Timeline:Apr 18 - May 11, 2016
School:Colorado College
Course:TH330 Performance Away

Looking back on my TH330 Performance Away course in London, where I saw roughly two dozen performances across the city’s incredible theatre scene. Here are the three that blew my mind and the three that… well, didn’t.

Three and a Half Weeks of Theatre Immersion

The final course of my junior year was unlike any academic experience I’d had before. Instead of sitting in classrooms analyzing scripts, I was sitting in theatre seats analyzing live performances nearly every other day. From the West End to fringe venues tucked away in basements, from experimental multimedia pieces to classical revivals - London’s theatre scene became my classroom.

The beauty and challenge of this immersion was learning that “good” theatre isn’t easily defined. How do you measure success?

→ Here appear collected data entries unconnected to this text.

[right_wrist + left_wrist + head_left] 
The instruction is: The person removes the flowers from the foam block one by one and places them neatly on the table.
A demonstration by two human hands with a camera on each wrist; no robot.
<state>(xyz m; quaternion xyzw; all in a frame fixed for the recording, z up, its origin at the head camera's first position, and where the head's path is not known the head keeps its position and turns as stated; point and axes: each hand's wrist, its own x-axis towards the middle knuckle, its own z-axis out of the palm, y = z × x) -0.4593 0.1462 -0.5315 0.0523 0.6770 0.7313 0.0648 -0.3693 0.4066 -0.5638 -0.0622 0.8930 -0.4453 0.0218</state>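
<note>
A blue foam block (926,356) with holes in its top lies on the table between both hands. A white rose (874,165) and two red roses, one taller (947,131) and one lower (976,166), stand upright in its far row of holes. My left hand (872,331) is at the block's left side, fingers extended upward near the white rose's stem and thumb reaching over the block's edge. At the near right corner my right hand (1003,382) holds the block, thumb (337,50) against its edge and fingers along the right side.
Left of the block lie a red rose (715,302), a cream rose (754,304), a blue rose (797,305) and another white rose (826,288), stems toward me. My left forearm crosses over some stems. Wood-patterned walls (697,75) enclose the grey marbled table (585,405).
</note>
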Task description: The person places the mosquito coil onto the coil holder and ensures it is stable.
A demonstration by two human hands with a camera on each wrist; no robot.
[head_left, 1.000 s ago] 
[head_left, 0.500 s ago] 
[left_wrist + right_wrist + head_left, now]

By spectacle? By emotional impact? By technical innovation? By the conversations it sparks afterward?

After seeing everything from intimate 50-seat basement productions to grand proscenium stages, I realized that every performance offers something valuable - even the ones that make you check your watch. But some performances transcend mere education and become genuinely transformative experiences.

The Top 3: Performances That Changed How I Think About Theatre

1. X at Royal Court Theatre (Apr 28 & May 7, 2016)

The only play I saw twice

Before seeing Alistair McDowall’s X, I would have never believed that science fiction horror could work on stage. I was wrong - spectacularly wrong.

Set on a space station on Pluto with a crew stranded billions of miles from Earth, X wasn’t about fighting aliens or running out of oxygen. Instead, it explored something far more terrifying: the feebleness of the human mind when stripped of time, contact, and hope. When the station’s digital clock malfunctions, leaving only two red dots like sinister eyes, the astronauts lose their last connection to reality.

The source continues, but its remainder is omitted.